# COMP90051 Workshop 9
## Bayesian Regression
***

In this worksheet, we'll revisit linear regression from a Bayesian perspective. 
We'll build on the standard frequentist approach to linear regression (see Worksheet 3), which assumes a conditional model for the response of the form: 

$$
y_i | \mathbf{x}_i \sim \operatorname{Normal}[\mathbf{x}_i^\top \mathbf{w}, \sigma^2], \quad \forall i \in \{1, \ldots, n\}
$$

where $\mathbf{x}_i \in \mathbb{R}^{d}$ is a vector of predictors (prepended with a constant predictor to incorporate a bias term), $\mathbf{w} \in \mathbb{R}^{d}$ is an unknown weight vector and $\sigma^2$ is a known constant variance.

Working from a Bayesian perspective, we'll treat the unknown weight vector $\mathbf{w}$ as a _random variable_ and specify a prior distribution that encodes our belief about $\mathbf{w}$ before observing any data.
We'll then apply Bayesian inference to update our belief about $\mathbf{w}$ after observing data, and to make predictions using _all settings of the weights_ according to their posterior probabilities.

In [None]:
import numpy as np
import scipy as sp
import matplotlib.pyplot as plt
plt.rcParams['figure.dpi'] = 108
np.random.seed(1)

from sklearn.preprocessing import PolynomialFeatures, StandardScaler
from sklearn.linear_model import BayesianRidge

### 1. Regression data set
Let's generate a small synthetic data set in 1D according to the following model:

$$
\newcommand\ys{\mathbf{y}}
\newcommand\xs{\mathbf{x}}
\newcommand\Xs{\mathbf{X}}
\newcommand\ws{\mathbf{w}}
\newcommand\Vs{\mathbf{V}}
\newcommand\Is{\mathbf{I}}
\begin{align*}
x_i &\sim \mathrm{Uniform}[0,1] \\
y_i | x_i, \sigma^2 &\sim \mathrm{Normal}\!\left[5\left(x - \frac{1}{2}\right)^2, \sigma^2 \right]
\end{align*}
$$

By focussing on the 1D case, it'll be straightforward to visualise the results.
We'll keep the data set small, since Bayesian approaches are particularly useful when limited data is available.

In [None]:
n_instances = 8
sigma = 0.1 # keep this small: don't want too much noise

# generate data matrix with rows as instances
X = np.random.uniform(size=(n_instances,1))

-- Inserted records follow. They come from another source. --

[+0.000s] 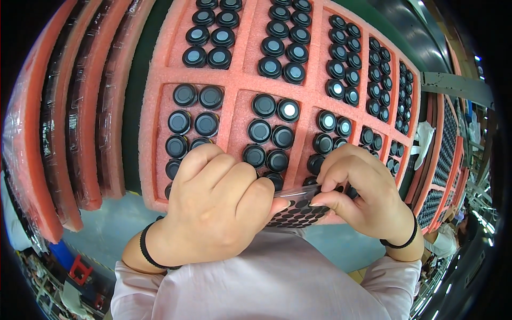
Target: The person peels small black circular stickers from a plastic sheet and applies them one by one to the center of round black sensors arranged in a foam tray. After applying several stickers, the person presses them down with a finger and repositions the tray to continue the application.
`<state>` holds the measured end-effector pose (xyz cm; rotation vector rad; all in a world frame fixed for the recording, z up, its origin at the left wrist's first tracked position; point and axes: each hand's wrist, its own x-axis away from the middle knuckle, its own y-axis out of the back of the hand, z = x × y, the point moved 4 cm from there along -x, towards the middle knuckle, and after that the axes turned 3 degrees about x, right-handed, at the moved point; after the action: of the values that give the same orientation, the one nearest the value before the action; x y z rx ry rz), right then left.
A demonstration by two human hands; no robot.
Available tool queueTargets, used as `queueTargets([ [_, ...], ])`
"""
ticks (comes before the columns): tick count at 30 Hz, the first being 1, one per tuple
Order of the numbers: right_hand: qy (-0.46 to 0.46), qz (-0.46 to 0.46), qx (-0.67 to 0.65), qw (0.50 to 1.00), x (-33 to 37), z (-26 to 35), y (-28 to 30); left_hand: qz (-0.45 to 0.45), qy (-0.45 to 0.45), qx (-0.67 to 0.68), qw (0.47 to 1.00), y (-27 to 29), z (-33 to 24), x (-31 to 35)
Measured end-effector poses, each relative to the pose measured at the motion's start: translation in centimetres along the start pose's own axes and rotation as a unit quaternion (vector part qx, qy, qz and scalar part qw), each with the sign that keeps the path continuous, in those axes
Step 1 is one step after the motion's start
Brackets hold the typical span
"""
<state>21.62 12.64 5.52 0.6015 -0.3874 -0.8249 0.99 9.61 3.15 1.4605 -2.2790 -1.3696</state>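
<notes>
My left hand (218,205) is closed over the left edge of a clear sheet (298,214) dotted with rows of round black stickers, its thumb lying on the sheet. At the sheet's upper right edge, my right hand (362,192) pinches with thumb and forefinger. Whether a loose sticker sits in that pinch I cannot make out. Beneath both hands lies a pink foam tray (226,85), its compartments filled with round black parts (260,130). Many far parts carry grey discs on top, while most near ones show plain black tops. My hands cover some near parts.
Several pink foam trays wrapped in clear film (85,122) stand on edge at the left. More foam trays with black parts (440,160) sit at the right, near a grey metal bar (456,88). A person's arm (444,241) shows at the far right.
</notes>
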Motion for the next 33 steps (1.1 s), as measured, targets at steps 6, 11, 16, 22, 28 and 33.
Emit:
queueTargets([
  [6,-0.014,0.003,-0.014,1.000,0.0,-0.4,0.0,0.008,0.002,0.004,1.000,0.0,0.1,-0.3],
  [11,0.002,0.011,-0.004,1.000,-0.2,-0.5,0.1,0.015,0.005,0.014,1.000,-0.1,0.3,-0.3],
  [16,0.003,0.020,-0.005,1.000,-0.7,-0.6,0.4,0.013,0.023,0.024,0.999,-0.5,0.7,-0.4],
  [22,0.047,0.019,0.037,0.998,-1.9,-0.6,1.4,0.012,0.039,0.015,0.999,-0.7,1.6,-0.9],
  [28,0.028,0.042,-0.040,0.998,-4.2,-2.1,2.0,-0.014,0.072,0.004,0.997,-0.4,2.2,-1.4],
  [33,0.017,0.069,-0.098,0.993,-5.7,-3.2,1.7,-0.017,0.112,-0.031,0.993,-0.5,3.0,-1.5],
])
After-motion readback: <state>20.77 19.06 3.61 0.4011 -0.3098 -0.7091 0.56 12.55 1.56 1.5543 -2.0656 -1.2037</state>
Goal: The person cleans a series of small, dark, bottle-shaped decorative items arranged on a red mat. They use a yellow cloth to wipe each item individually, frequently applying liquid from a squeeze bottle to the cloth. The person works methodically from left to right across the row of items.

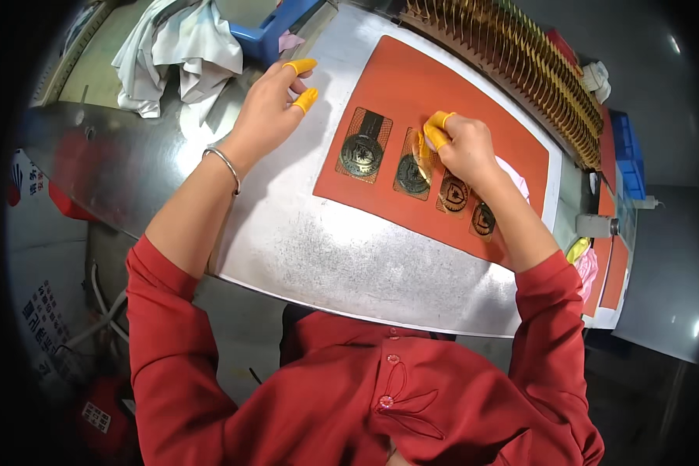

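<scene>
Several thin, shiny gold-and-black plates with round emblems lie in a row on an orange mat [380,70]. My right hand [466,147] wears yellow finger cots and pinches the upper right edge of the second plate [412,172], whose surface mirrors the yellow. Beyond my left hand's side of the mat lies the leftmost plate [361,154], flat and untouched. Two more, a third plate [453,193] and a fourth plate [483,220], sit below my right wrist. My left hand [272,105], also in yellow cots, hovers left of the mat, thumb and forefinger apart, holding nothing.
A long rack of upright gold-edged plates [512,66] runs along the far right. White cloths [182,54] and a blue plastic bin [276,31] are at the far left. A grey bottle [596,226] and pink cloth [587,272] lie right. The metal tabletop [318,256] ends near me.
</scene>
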The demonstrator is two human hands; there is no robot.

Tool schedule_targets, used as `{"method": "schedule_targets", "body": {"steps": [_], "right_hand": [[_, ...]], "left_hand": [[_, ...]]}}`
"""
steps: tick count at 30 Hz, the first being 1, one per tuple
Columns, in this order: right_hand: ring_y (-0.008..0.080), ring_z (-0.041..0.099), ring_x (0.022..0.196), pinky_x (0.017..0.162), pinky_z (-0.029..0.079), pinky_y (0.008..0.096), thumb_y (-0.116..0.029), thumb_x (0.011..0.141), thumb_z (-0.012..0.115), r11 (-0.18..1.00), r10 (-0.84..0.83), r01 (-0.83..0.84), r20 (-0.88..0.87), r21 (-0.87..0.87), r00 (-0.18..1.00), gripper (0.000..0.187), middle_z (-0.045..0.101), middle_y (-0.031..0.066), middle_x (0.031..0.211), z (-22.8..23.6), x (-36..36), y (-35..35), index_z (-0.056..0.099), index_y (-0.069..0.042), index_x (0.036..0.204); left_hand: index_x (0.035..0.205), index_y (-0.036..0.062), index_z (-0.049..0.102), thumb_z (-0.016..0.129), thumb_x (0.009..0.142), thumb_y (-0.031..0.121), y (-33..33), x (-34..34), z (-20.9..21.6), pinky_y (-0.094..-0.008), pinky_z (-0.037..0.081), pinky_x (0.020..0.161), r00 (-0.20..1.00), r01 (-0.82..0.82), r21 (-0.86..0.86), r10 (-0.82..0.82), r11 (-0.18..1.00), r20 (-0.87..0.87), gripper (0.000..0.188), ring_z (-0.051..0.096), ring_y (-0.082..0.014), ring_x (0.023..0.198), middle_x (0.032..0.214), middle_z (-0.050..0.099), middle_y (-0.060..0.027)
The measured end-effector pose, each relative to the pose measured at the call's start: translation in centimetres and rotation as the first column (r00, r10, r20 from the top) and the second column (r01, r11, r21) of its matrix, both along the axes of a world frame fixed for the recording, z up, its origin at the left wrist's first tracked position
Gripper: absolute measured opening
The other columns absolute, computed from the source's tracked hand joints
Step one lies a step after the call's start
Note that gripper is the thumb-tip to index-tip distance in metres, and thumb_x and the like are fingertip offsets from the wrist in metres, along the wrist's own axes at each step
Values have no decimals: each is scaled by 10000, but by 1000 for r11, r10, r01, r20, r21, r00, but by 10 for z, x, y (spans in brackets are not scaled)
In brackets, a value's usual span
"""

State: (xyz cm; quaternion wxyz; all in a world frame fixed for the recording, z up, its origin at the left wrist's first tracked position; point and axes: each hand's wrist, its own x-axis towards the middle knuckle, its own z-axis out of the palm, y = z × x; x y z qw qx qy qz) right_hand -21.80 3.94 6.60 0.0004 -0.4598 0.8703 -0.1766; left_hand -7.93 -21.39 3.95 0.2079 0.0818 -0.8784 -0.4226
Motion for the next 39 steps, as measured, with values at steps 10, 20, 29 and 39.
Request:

# generate the target response values using the quadratic function
# and additive noise
Y = np.random.normal(loc=5*(X - 0.5)**2, scale=sigma, size=(n_instances,1)).ravel()

# plot the training data
plt.plot(X, Y, 'ro', label='Train')

# and plot the true function (without noise)
X_test = np.linspace(-0.2, 1.2, 100)
X_test = X_test[:,np.newaxis]
Y_test_gold = 5*(X_test - 0.5)**2 
plt.plot(X_test, Y_test_gold, 'k', label='Model mean')
plt.legend()
plt.xlabel('$x$')
plt.ylabel('$y$')
plt.show()

#### Polynomial basis functions
Since the relationship between $y$ and $x$ is non-linear, we'll apply polynomial basis expansion to degree $k$.
Specifically, we replace the original data matrix $\mathbf{X}$ by the transformed matrix

$$
\mathbf{\Phi} = \begin{bmatrix}
    1 & x_1 & x_1^2 & \ldots & x_1^k \\
    1 & x_2 & x_2^2 & \ldots & x_2^k \\
    \vdots & \vdots & \vdots & \ddots & \vdots \\
    1 & x_n & x_n^2 & \ldots & x_n^k \\
\end{bmatrix}.
$$

Note that we're including a column of ones to incorporate a bias term.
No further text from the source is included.